May 23, 2017
After the terror, the platitudes. And the hashtags. And the candlelit vigils. And they always have the same message: ‘Be unified. Feel love. Don’t give in to hate.’
The banalities roll off the national tongue. Vapidity abounds. A shallow fetishisation of ‘togetherness’ takes the place of any articulation of what we should be together for – and against. And so it has been after the barbarism in Manchester. In response to the deaths of more than 20 people at an Ariana Grande gig, in response to the massacre of children enjoying pop music, people effectively say: ‘All you need is love.’ The disparity between these horrors and our response to them, between what happened and what we say, is vast. This has to change.
It is becoming clear that the top-down promotion of a hollow ‘togetherness’ in response to terrorism is about cultivating passivity. It is about suppressing strong public feeling. It’s about reducing us to a line of mourners whose only job is to weep for our fellow citizens, not ask why they died, or rage against their dying. The great fear of both officialdom and the media class in the wake of terror attacks is that the volatile masses will turn wild and hateful. This is why every attack is followed by warnings of an ‘Islamophobic backlash’ and heightened policing of speech on Twitter and gatherings in public: because what they fundamentally fear is public passion, our passion. They want us passive, empathetic, upset, not angry, active, questioning. They prefer us as a lonely crowd of dutiful, disconnected mourners rather than a real collective of citizens demanding to know why our fellow citizens died and how we might prevent others from dying. We should stop playing the role they’ve allotted us.
As part of the post-terror narrative, our emotions are closely policed.
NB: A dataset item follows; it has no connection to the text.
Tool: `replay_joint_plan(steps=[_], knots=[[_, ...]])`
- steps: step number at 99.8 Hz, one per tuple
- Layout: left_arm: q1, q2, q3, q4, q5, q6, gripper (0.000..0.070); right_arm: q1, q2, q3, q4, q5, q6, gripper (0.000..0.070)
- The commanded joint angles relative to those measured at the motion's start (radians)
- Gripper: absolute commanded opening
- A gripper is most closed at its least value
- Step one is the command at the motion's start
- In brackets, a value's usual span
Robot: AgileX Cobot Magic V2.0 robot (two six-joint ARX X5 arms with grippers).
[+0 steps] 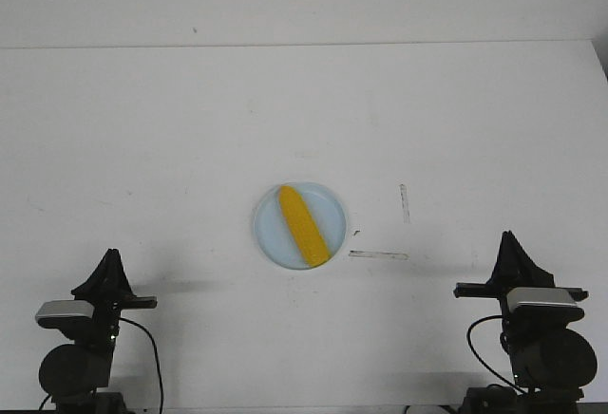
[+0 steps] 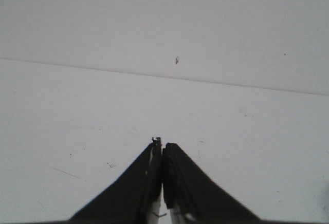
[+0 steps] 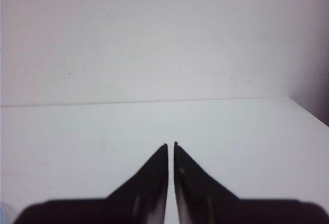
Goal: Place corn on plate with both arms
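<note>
Corn cob (image 1: 304, 225) lying diagonally on blue plate (image 1: 269, 235), mid-frame; left hand (image 2: 162, 149) and right hand (image 3: 170, 147) pressed together, empty, at lower corners.

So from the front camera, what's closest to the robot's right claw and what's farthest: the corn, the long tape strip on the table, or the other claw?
From the right gripper:
1. Long tape strip, just inward of it on the table.
2. Corn, lying diagonally on the plate at the middle.
3. Left gripper, across the table on the far side.

Bright, even overhead light — soft shadows, no glare — though both wrist views look soft, darkening at 3 o'clock.
</note>
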Motion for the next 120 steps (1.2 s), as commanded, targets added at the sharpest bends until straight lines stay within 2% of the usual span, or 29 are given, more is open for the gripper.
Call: replay_joint_plan(steps=[1, 27, 52, 77, 84, 120], knots=[[0.001, -0.002, -0.021, 0.020, -0.002, -0.002, 0.0001, 0.001, -0.002, 0.006, 0.010, 0.000, 0.013, 0.0017], [0.001, -0.002, -0.021, -0.024, -0.002, 0.011, 0.0001, 0.001, -0.002, 0.006, 0.010, 0.000, 0.013, 0.0017], [0.001, -0.002, -0.021, -0.045, -0.001, 0.097, 0.0001, 0.001, -0.002, 0.006, 0.010, 0.000, 0.013, 0.0017], [0.001, -0.002, -0.021, -0.047, -0.001, 0.121, 0.0001, 0.001, -0.002, 0.006, 0.010, 0.000, 0.013, 0.0017], [0.001, -0.002, -0.021, -0.047, 0.000, 0.149, 0.0001, 0.001, -0.002, 0.006, 0.010, 0.000, 0.013, 0.0017], [0.001, -0.002, -0.021, -0.032, 0.003, 0.148, 0.0001, 0.001, -0.002, 0.006, 0.010, 0.000, 0.013, 0.0017]])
Some emotions are celebrated, others demonised. Empathy – good. Grief – good. Sharing your sadness online – great. But hatred? Anger? Fury? These are bad. They are inferior forms of feeling, apparently, and must be discouraged. Because if we green-light anger about terrorism, then people will launch pogroms against Muslims, they say, or even attack Sikhs or the local Hindu-owned cornershop, because that’s how stupid and hateful we apparently are. But there is a strong justification for hate right now. Certainly for anger. For rage, in fact. Twenty-two of our fellow citizens were killed at a pop concert. I hate that, I hate the person who did it, I hate those who will apologise for it, and I hate the ideology that underpins such barbarism. I want to destroy that ideology. I don’t feel sad, I feel apoplectic. Others will feel likewise, but if they express this verboten post-terror emotion they risk being branded as architects of hate, contributors to future terrorist acts, racist, and so on. Their fury is shushed. ‘Just weep. That’s your role.’